→ **REQUIRED ACTION**
Repeat exactly, please, the opening lines of the data below, through and including the line where "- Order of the" sits.

→ **INPUT DATA**
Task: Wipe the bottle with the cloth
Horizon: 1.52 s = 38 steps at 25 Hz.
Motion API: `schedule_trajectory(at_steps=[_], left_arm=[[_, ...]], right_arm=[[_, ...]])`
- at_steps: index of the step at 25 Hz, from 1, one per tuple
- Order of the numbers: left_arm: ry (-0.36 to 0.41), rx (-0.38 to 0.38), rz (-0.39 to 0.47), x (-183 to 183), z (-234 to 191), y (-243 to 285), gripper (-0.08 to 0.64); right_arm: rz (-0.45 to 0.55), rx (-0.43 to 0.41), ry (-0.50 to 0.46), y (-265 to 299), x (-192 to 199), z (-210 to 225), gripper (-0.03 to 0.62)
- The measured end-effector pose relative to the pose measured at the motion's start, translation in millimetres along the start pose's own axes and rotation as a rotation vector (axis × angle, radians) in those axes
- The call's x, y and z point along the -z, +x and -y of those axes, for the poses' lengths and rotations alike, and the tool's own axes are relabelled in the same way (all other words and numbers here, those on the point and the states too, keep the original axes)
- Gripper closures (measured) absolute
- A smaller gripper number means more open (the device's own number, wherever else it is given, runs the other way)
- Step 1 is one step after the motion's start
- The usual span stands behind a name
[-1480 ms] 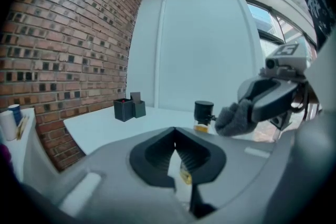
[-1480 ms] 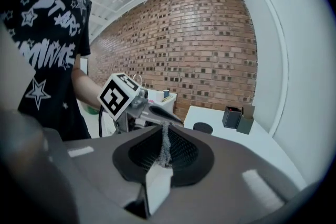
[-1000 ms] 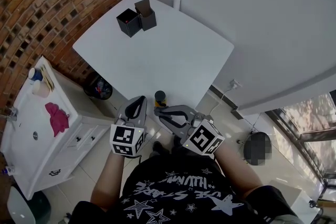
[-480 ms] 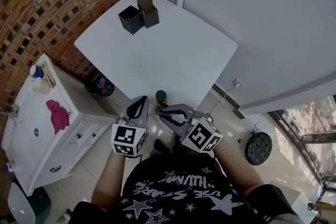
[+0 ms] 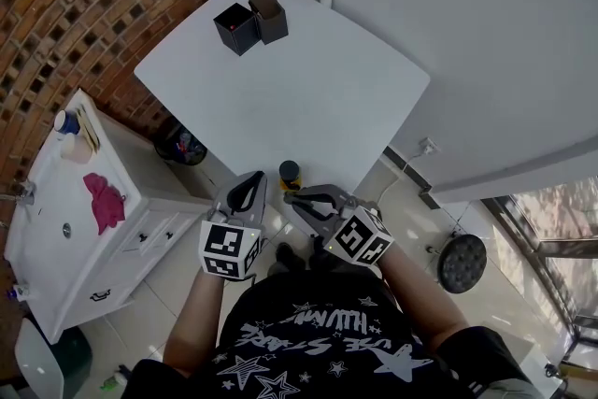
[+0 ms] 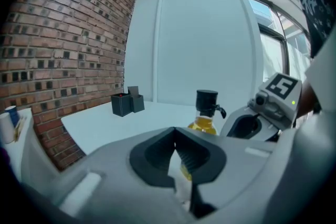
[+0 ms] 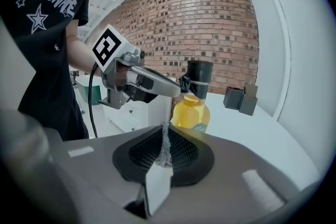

→ **YOUR SOLUTION**
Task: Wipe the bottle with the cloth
Horizon: 1.52 s = 38 steps at 25 Hz.
Motion API: `schedule_trajectory(at_steps=[_], left_arm=[[_, ...]], right_arm=[[_, ...]])`
- at_steps: index of the step at 25 Hz, from 1, one per tuple
- Order of the numbers: left_arm: ry (-0.36 to 0.41), rx (-0.38 to 0.38), rz (-0.39 to 0.47), x (-183 to 183), z (-234 to 191), y (-243 to 285), gripper (-0.08 to 0.64); right_arm: rz (-0.45 to 0.55), rx (-0.43 to 0.41), ry (-0.50 to 0.46), y (-265 to 299), x (-192 to 199), z (-210 to 225), gripper (-0.03 to 0.62)

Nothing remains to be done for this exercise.